Post Utopia Soundscapes è il secondo lavoro del trio electro rock veneto Bright Lights Apart: nuova line up, nuove sonorità per la band che abbiamo intervistato.
Il nuovo disco è frutto anche di un cambio di line-up: quali sono state le dinamiche che vi hanno portato al cambiamento?
Be’… Posso dirti innanzitutto che portare avanti un progetto underground come il nostro è un’attività infame. Intendo che la musica deve inserirsi in mezzo a tutti i casini che la vita di tutti i giorni ci sottopone e bisogna avere delle forti motivazioni per poter lavorare bene e sviluppare il progetto.

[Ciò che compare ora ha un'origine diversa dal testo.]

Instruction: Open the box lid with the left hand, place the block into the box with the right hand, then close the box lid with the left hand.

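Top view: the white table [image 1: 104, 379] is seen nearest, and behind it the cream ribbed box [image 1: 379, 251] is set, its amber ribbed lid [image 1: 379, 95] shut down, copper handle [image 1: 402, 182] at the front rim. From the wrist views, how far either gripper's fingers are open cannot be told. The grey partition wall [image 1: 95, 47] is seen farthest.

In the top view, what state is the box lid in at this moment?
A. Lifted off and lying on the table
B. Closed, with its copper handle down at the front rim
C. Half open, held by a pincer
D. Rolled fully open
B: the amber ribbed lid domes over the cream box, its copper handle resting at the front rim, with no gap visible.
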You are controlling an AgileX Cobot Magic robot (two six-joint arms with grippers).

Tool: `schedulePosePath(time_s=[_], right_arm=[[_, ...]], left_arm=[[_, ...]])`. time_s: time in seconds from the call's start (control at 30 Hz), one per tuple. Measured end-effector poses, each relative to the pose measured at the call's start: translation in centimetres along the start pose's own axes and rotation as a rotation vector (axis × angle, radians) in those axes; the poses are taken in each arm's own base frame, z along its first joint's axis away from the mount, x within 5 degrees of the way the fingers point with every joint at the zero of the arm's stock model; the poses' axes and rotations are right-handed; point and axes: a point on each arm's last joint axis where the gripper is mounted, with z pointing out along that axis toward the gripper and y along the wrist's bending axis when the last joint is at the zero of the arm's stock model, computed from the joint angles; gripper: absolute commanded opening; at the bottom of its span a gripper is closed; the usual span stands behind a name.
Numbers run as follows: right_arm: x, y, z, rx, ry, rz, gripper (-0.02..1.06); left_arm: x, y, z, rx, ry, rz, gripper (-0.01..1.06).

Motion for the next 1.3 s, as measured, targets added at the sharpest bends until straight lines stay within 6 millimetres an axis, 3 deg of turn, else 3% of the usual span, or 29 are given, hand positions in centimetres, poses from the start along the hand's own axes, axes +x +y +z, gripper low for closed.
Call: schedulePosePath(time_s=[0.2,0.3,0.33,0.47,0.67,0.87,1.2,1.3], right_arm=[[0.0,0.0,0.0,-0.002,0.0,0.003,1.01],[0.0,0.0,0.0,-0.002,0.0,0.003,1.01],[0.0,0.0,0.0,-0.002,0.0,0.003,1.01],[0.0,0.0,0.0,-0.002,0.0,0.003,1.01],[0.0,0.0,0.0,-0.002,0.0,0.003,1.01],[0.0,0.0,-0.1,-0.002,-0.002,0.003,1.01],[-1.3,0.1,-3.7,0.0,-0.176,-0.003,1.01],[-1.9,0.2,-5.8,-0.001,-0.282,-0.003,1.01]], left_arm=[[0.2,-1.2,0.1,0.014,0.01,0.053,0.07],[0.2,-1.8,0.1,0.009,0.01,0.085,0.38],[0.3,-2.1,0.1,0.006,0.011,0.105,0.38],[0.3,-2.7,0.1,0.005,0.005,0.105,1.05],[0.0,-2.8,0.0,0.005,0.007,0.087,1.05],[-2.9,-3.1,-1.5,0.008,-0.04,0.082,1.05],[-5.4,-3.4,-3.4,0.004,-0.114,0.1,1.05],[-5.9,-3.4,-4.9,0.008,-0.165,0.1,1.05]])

Per esperienza posso dirti che nell’underground stiamo parlando di una sorta di congiunzione astrale, è molto difficile che quattro o cinque persone abbiano le stesse motivazioni e le stesse aspettative a riguardo a come gestire la band, ognuno vorrebbe la band cucita su misura ma non è possibile, e questa è la situazione in cui ci siamo trovati con il precedente disco. Niente di grave comunque, ci siamo parlati a quattr’occhi prima che i rapporti andassero in frantumi definitivamente ed è stata un decisione saggia. Al di fuori della band i rapporti con gli ex componenti sono ottimi.
Mi sembra che il disco suoni davvero in modo potentissimo. Avevate questo livello di potenza già in mente quando siete entrati in studio?
Per quanto mi riguarda assolutamente no. Sicuramente volevo scrivere un disco fortemente elettronico però non avevo proprio idea di dove saremmo andati a finire. Diciamo che il responsabile di questa direzione è stato Dave più di tutti. Ci ha detto fin da subito di produrre del materiale che avesse un forte impatto perché voleva fare un disco che fosse un bel pugno in faccia.
Be’… Lo abbiamo accontentato alla fine! Diciamo che produrre potenza non è una roba che ci viene difficile, abbiamo tutti un passato in generi come punk, rock, metal e affini, quindi sappiamo picchiare duro.
Avete dichiarato che dovevate cominciare a scrivere musica “come dei producer” e lo avete fatto. Volete spiegare la differenza ai profani?
Molto semplicemente posso dirti che noi non lavoriamo più come una classica band. Intendo dire una band dove hai un lineup fissa con ruoli ben determinati. Abbiamo tutti suonato per anni in quelle situazioni e sinceramente siamo stufi, proprio per i motivi che ti ho accennato prima. Si perde più tempo a gestire le situazioni personali che a fare musica e anche nel fare musica hai delle forti limitazioni, perché devi scrivere musica per i musicisti che hai nella ed è un forte limite per la scrittura.
Di conseguenza lavoriamo come dei producer perché la canzoni non nascono più jammando in sala prove, ma vengono scritte e prodotte davanti al computer facendo quello che vogliamo, usando i suoni che più ci aggradano, strutturando la musica come ci è più congeniale. E francamente non vogliamo più tornare indietro perché stiamo troppo bene. Siamo un team di tre persone, facciamo della musica e poi per suonare dal vivo una soluzione verra trovata. Si lavora da dio.
Perché avete scelto “Bad Morning” come singolo?
Eravamo seduti nel nostro piccolo studio con il il ragazzo che ha fatto le riprese, un paio di birre e il disco in sottofondo. Si ragionava appunto su quale canzone scegliere come singolo, tutti si sono trovati d’accordo su Bad Morning, perciò così è stato. Effettivamente, però, è ben rappresentativa del nostro sound attuale. Una bella base drum and bass bella potente, super bassi, un suono di chitarra ultra digital fuzz, parti vocali quando servono..è un bel biglietto da visita.
Dichiarate amore per i Prodigy. Se invece doveste citare una band contemporanea che vi unisce, chi scegliereste?
Bloody Beetroots sicuramente. Effettivamente lo abbiamo usato come nostro punto di riferimento durante la produzione del disco, non tanto per imitarne il suono ma proprio come attitudine. Un produttore edm che fondamentalmente si approccia alla sua arte come un lurido punk rocker, fantastico!